→ Exercise aim: Exactness is required. Restate every entry as written.

(Records drawn from a dataset)
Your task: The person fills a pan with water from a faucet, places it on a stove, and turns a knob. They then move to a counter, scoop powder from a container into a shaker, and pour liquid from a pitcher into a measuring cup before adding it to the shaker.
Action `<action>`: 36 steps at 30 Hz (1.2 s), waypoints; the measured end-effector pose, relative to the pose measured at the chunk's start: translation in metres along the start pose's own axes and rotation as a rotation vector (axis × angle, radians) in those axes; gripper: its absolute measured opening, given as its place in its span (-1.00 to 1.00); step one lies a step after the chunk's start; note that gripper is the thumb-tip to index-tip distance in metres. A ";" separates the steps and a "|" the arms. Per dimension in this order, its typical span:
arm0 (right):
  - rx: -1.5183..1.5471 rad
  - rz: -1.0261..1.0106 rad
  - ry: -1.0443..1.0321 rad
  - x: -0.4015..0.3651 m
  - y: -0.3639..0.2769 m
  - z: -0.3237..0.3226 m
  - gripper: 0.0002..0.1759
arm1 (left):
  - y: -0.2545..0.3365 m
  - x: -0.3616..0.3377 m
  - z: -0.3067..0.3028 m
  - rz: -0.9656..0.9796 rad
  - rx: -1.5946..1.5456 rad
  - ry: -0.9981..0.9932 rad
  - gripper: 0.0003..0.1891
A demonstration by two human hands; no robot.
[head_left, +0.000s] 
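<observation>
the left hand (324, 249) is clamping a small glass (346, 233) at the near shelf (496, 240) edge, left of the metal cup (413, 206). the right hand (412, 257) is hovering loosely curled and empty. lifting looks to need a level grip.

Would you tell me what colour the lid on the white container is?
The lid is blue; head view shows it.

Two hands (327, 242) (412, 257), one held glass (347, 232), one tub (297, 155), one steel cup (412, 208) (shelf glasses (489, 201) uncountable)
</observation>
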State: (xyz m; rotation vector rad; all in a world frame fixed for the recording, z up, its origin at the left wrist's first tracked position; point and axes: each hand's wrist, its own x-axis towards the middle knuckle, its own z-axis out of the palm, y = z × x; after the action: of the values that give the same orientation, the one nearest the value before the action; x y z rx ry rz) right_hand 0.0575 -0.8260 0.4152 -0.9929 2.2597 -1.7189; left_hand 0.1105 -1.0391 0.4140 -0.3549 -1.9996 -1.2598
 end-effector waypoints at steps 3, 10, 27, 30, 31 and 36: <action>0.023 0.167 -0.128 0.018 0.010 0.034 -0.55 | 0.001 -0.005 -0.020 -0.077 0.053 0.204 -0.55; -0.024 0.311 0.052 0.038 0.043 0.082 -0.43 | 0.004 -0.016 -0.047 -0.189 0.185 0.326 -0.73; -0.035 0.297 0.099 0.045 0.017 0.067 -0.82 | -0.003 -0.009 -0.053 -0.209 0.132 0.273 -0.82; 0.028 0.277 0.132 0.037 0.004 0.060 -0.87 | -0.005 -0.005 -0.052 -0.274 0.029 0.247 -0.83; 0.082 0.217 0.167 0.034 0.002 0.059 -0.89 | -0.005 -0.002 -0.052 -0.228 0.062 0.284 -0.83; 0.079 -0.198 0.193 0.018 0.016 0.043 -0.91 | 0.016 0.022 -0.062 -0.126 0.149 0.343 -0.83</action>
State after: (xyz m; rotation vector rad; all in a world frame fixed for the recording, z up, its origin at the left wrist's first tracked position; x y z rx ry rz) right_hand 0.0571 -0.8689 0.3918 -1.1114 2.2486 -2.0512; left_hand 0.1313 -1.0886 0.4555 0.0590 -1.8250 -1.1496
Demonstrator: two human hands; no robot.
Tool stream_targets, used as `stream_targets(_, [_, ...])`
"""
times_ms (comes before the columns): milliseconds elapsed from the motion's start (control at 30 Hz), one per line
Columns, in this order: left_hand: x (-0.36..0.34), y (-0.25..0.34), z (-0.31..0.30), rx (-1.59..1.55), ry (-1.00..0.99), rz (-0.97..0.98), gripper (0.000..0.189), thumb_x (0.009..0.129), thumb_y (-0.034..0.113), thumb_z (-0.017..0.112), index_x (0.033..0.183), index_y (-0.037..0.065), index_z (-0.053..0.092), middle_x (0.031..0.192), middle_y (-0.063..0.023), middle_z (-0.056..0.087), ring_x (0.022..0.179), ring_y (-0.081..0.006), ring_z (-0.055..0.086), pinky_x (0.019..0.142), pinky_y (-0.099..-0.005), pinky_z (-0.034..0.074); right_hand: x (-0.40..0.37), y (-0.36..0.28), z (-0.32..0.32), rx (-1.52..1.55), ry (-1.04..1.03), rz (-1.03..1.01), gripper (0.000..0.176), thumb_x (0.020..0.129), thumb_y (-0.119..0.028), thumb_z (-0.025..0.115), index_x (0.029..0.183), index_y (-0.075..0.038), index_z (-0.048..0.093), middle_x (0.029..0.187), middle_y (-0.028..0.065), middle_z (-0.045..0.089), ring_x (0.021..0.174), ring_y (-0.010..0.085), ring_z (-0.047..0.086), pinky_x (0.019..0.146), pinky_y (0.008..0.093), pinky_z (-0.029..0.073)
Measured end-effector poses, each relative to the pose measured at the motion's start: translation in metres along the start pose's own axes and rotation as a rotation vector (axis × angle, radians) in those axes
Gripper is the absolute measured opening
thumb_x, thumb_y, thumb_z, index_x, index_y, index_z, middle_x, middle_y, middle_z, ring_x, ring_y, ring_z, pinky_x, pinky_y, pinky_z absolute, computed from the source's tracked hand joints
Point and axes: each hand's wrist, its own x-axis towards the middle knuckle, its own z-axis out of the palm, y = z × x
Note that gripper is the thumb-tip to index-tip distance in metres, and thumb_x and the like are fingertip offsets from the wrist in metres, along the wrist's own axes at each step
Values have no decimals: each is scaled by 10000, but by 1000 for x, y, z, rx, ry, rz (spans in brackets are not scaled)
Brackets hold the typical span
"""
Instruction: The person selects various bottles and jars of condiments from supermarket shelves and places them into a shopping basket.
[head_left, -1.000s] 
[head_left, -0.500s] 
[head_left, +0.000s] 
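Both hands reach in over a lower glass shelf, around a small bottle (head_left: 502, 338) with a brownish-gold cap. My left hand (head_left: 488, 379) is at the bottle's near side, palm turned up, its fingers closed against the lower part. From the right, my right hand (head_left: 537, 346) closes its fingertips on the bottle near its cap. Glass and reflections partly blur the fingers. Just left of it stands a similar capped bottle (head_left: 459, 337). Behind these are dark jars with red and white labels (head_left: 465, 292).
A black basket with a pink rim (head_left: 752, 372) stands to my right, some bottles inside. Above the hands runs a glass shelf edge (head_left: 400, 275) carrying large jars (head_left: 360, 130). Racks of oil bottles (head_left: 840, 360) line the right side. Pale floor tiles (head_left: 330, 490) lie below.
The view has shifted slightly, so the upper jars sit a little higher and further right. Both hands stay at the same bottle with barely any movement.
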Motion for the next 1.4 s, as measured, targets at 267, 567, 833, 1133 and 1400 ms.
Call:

→ Task solution:
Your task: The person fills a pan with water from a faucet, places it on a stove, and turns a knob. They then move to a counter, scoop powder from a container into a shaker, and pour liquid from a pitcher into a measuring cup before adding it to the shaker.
Action `<action>`: 36 steps at 30 Hz (1.2 s), waypoints; the measured end-effector pose, relative to the pose measured at the chunk's start: translation in metres along the start pose's own axes and rotation as a rotation vector (axis × angle, radians) in those axes; gripper: its absolute measured opening, given as its place in its span (-1.00 to 1.00); step one lies a step after the chunk's start; note that gripper is the thumb-tip to index-tip distance in metres. A ";" separates the steps and a "|" the arms. Per dimension in this order, its typical span:
arm0 (right):
  - rx: -1.5183..1.5471 rad
  - rz: -1.0261..1.0106 rad
  - ry: -1.0443..1.0321 rad
  - x: -0.4015..0.3651 m
  - y: -0.3639..0.2769 m
  - z: -0.3237..0.3226 m
  - gripper: 0.0002..0.1759
arm1 (left):
  - y: -0.2545..0.3365 m
  - x: -0.3616..0.3377 m
  - z: -0.3067..0.3028 m
  - rz: -0.9656..0.9796 rad
  - rx: -1.5946..1.5456 rad
  - ry: -0.9981..0.9932 rad
  - gripper: 0.0003..0.1891
A demonstration by two human hands; no robot.
[head_left, +0.000s] 
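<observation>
the left hand (324, 249) is clamping a small glass (346, 233) at the near shelf (496, 240) edge, left of the metal cup (413, 206). the right hand (412, 257) is hovering loosely curled and empty. lifting looks to need a level grip.

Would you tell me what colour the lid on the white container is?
The lid is blue; head view shows it.

Two hands (327, 242) (412, 257), one held glass (347, 232), one tub (297, 155), one steel cup (412, 208) (shelf glasses (489, 201) uncountable)
</observation>
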State: (xyz m; rotation vector rad; all in a world frame fixed for the recording, z up, its origin at the left wrist's first tracked position; point and axes: each hand's wrist, its own x-axis towards the middle knuckle, its own z-axis out of the palm, y = z × x; after the action: of the values that give the same orientation, the one nearest the value before the action; x y z rx ry rz) right_hand 0.0575 -0.8260 0.4152 -0.9929 2.2597 -1.7189; left_hand 0.1105 -1.0391 0.4140 -0.3549 -1.9996 -1.2598
 end-effector waypoints at steps 3, 10, 27, 30, 31 and 36: <action>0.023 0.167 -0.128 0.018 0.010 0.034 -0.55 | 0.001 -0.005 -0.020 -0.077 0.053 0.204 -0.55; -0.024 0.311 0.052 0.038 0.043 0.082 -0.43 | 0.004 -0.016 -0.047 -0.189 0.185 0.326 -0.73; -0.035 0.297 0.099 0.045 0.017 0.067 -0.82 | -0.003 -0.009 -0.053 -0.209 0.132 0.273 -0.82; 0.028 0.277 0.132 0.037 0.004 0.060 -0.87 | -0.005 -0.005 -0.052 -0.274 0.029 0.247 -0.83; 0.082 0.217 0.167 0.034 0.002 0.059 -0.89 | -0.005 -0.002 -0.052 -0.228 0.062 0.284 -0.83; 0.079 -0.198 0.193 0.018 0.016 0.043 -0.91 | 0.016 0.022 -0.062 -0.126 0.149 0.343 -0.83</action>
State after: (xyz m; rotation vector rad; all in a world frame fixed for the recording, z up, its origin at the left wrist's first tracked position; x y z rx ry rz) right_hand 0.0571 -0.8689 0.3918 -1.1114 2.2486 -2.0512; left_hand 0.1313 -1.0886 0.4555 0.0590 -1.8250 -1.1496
Demonstrator: two human hands; no robot.
Tool stream_targets, used as `stream_targets(_, [_, ...])`
"""
times_ms (comes before the columns): milliseconds elapsed from the motion's start (control at 30 Hz), one per line
Columns, in this order: left_hand: x (-0.36..0.34), y (-0.25..0.34), z (-0.31..0.30), rx (-1.59..1.55), ry (-1.00..0.99), rz (-0.97..0.98), gripper (0.000..0.189), thumb_x (0.009..0.129), thumb_y (-0.034..0.113), thumb_z (-0.017..0.112), index_x (0.033..0.183), index_y (-0.037..0.065), index_z (-0.053..0.092), middle_x (0.031..0.192), middle_y (-0.063..0.023), middle_z (-0.056..0.087), ring_x (0.022..0.179), ring_y (-0.081..0.006), ring_z (-0.055..0.086), pinky_x (0.019..0.142), pinky_y (-0.099..-0.005), pinky_z (-0.034..0.074); right_hand: x (-0.40..0.37), y (-0.36..0.28), z (-0.32..0.32), rx (-1.52..1.55), ry (-1.04..1.03), rz (-1.03..1.01), gripper (0.000..0.176), thumb_x (0.020..0.129), thumb_y (-0.119..0.028), thumb_z (-0.025..0.115), index_x (0.029..0.183), index_y (-0.075..0.038), index_z (-0.048..0.093), middle_x (0.029..0.187), middle_y (-0.028..0.065), middle_z (-0.045..0.089), ring_x (0.021..0.174), ring_y (-0.010..0.085), ring_z (-0.047..0.086), pinky_x (0.019..0.146), pinky_y (0.008..0.093), pinky_z (-0.029..0.073)
Measured end-effector poses, each relative to the pose measured at the motion's start: translation in metres along the start pose's own axes and rotation as a rotation vector (axis × angle, radians) in those axes
Gripper is the absolute measured opening
thumb_x, thumb_y, thumb_z, index_x, index_y, index_z, middle_x, middle_y, middle_z, ring_x, ring_y, ring_z, pinky_x, pinky_y, pinky_z absolute, computed from the source's tracked hand joints
Point and axes: each hand's wrist, its own x-axis towards the middle knuckle, its own z-axis out of the palm, y = z × x
Note that gripper is the thumb-tip to index-tip distance in metres, and thumb_x and the like are fingertip offsets from the wrist in metres, along the wrist's own axes at each step
Values have no decimals: each is scaled by 10000, but by 1000 for x, y, z, rx, ry, rz (spans in brackets are not scaled)
Brackets hold the typical span
"""
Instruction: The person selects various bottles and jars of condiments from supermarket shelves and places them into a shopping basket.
[head_left, -1.000s] 
[head_left, -0.500s] 
[head_left, +0.000s] 
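Both hands reach in over a lower glass shelf, around a small bottle (head_left: 502, 338) with a brownish-gold cap. My left hand (head_left: 488, 379) is at the bottle's near side, palm turned up, its fingers closed against the lower part. From the right, my right hand (head_left: 537, 346) closes its fingertips on the bottle near its cap. Glass and reflections partly blur the fingers. Just left of it stands a similar capped bottle (head_left: 459, 337). Behind these are dark jars with red and white labels (head_left: 465, 292).
A black basket with a pink rim (head_left: 752, 372) stands to my right, some bottles inside. Above the hands runs a glass shelf edge (head_left: 400, 275) carrying large jars (head_left: 360, 130). Racks of oil bottles (head_left: 840, 360) line the right side. Pale floor tiles (head_left: 330, 490) lie below.
The view has shifted slightly, so the upper jars sit a little higher and further right. Both hands stay at the same bottle with barely any movement.
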Motion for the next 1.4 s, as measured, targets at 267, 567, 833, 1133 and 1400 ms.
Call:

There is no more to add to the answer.